### Importing Libraries

In [1]:
%matplotlib inline
import numpy as np
from numpy import empty
import warnings
warnings.filterwarnings('ignore')
import xarray as xr
import metpy as metpy
import netCDF4
from netCDF4 import Dataset
#from ctsm_py import utils  #when using utils in the CTSM_py directory (work); also need to do pip install -e
#import esmlab  #note: need to make sure to install in current environment first
#note that CMIP6 doesn't have metpy; use conda env:miniconda-analysis

### Defining simulation information

In [2]:
datadir        = "/glade/p/cgd/tss/people/dll/TRENDY2019_History/"
sim            = "S0_control/"
datadir        = datadir + sim
simname        = "TRENDY2019_S0_control_v2.clm2.h1."
var            = "GPP"
years          = "170001-201812"

In [3]:
print(datadir+simname+var+"."+years+".nc")

/glade/p/cgd/tss/people/dll/TRENDY2019_History/S0_control/TRENDY2019_S0_control_v2.clm2.h1.GPP.170001-201812.nc


In [4]:
data1          = xr.open_dataset(datadir+simname+var+"."+years+".nc")
#Use below for testing
#data1          = xr.open_dataset("/glade/scratch/dll/archive/TRENDY2019_S0_constant_v2/lnd/hist/TRENDY2019_S0_constant_v2.clm2.h1.2018-12.nc")

### Reading in Land Use Change dataset for masking the real distribution of each crop type

In [5]:
lucdat    = xr.open_dataset("/glade/p/cesmdata/cseg/inputdata/lnd/clm2/surfdata_map/release-clm5.0.24/landuse.timeseries_0.9x1.25_hist_78pfts_TRENDY_simyr1700-2018_c190814.nc")

In [6]:
# For TRENDY use, not for CTSM_py commit
#note: HTOP ('theightpft') also requested, but info not in old script
vars_in = ['TLAI', 'FCTR', 'GPP', 'NPP', 'TOTVEGC', 'TV']
vars_out = ['lai','transpft','gpppft','npppft','cVegpft','tskinpft']
units_out_list = ['None','W m-2','kg C m-2 s-1','kg C m-2 s-1','K']
long_name_out_list = ['Leaf Area Index','Vegtype level transpiration','Vegtype level GPP','Vegtype level NPP','Vegtype level Carbon in Vegetation','Vegtype level Skin temperature']
unit_convert_list = [1,1,1.e-3,1.e-3,1.e-3,1]

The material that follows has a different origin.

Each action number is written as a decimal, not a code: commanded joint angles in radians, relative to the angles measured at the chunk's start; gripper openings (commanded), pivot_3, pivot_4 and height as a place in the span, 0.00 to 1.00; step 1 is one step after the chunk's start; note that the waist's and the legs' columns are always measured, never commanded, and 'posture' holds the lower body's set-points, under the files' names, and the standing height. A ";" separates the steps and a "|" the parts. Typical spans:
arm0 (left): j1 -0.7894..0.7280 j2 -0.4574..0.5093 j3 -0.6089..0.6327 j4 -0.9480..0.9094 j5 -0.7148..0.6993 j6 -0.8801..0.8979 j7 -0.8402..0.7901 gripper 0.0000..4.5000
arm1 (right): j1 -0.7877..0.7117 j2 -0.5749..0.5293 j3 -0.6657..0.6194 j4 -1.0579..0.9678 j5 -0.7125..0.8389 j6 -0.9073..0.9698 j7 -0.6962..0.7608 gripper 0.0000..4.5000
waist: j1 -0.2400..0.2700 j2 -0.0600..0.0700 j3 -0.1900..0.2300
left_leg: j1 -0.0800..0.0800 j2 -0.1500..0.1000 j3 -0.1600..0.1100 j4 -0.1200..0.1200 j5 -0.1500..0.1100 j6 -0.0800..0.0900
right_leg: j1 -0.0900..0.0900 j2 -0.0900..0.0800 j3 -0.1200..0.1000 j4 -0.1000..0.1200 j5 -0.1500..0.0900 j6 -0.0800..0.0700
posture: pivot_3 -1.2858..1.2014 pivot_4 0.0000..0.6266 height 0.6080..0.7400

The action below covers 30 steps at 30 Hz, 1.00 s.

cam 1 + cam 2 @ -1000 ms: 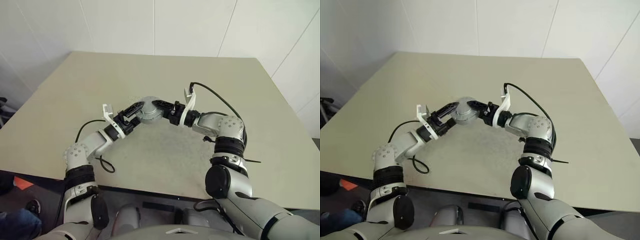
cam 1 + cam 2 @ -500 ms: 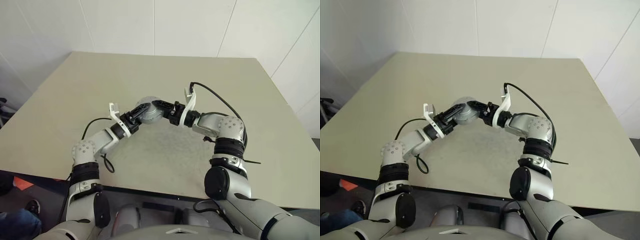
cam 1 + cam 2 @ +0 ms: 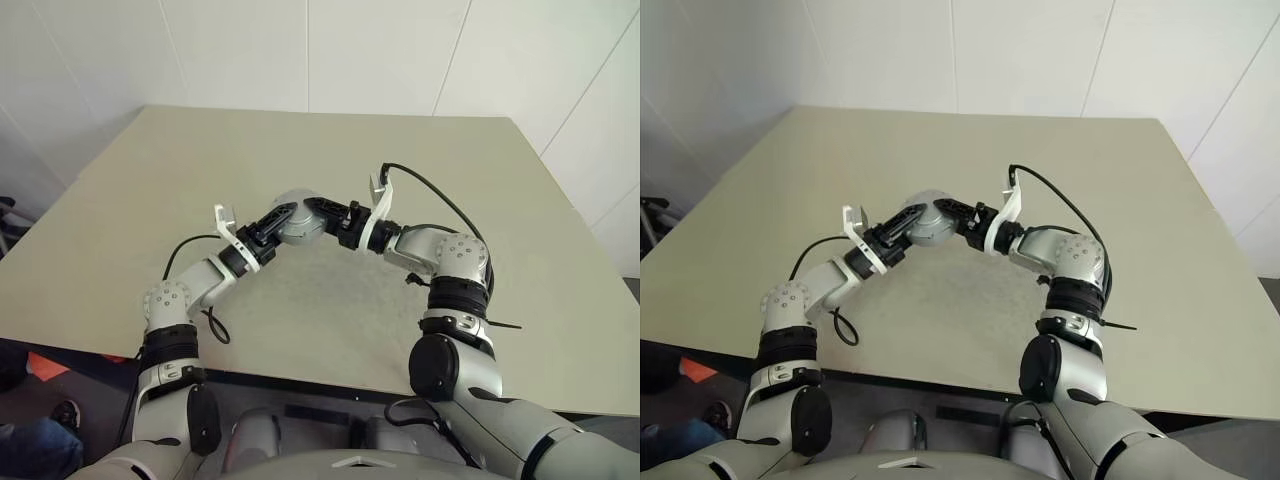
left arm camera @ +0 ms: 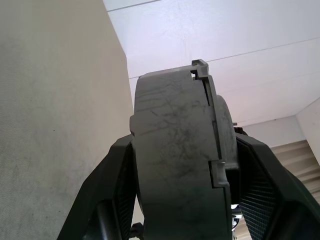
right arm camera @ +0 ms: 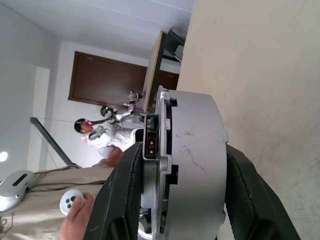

### Reading in variables from data file

In [7]:
years          = np.arange(1700,2018,1)
month          = np.arange(1,12,1)
area           = data1.area
landfrac       = data1.landfrac
lat            = data1.lat
lon            = data1.lon
time           = data1.time

ixy            = data1.pfts1d_ixy
jxy            = data1.pfts1d_jxy
#coltype        = data1.pfts1d_itype_col
vegtype        = data1.pfts1d_itype_veg
cellwtd        = data1.pfts1d_wtgcell

gpp            = data1.GPP
#print(type(gpp))
#print(gpp.dims)
#print (gpp['time'].values)
#print(gpp)

### Reading in variables from LUC file

In [8]:
pctcft         = lucdat.PCT_CFT
pctcrop        = lucdat.PCT_CROP
print(pctcft)
print(pctcrop)

#seems to work properly, but takes awhile. doesn't have any associated metadata
#mask out low weights area
cropwts        = (pctcft/100) * (pctcrop/100)
print(cropwts)

#Below code only provides "True" values
cropwtsmask    = cropwts.where(cropwts>0.005)
print(cropwtsmask)
#How do I make sure this is 

#from NCL script -- only pulling values where >0.5% crop area for a certain crop type, set all other areas to fill
#cropwts0       =  where( cropwts.gt.0.005, cropwts, 0 )        ;masking out area of interest
#nonzeroarea    =  where( cropwts0.ne.0, cropwts0, cropwts0@_FillValue )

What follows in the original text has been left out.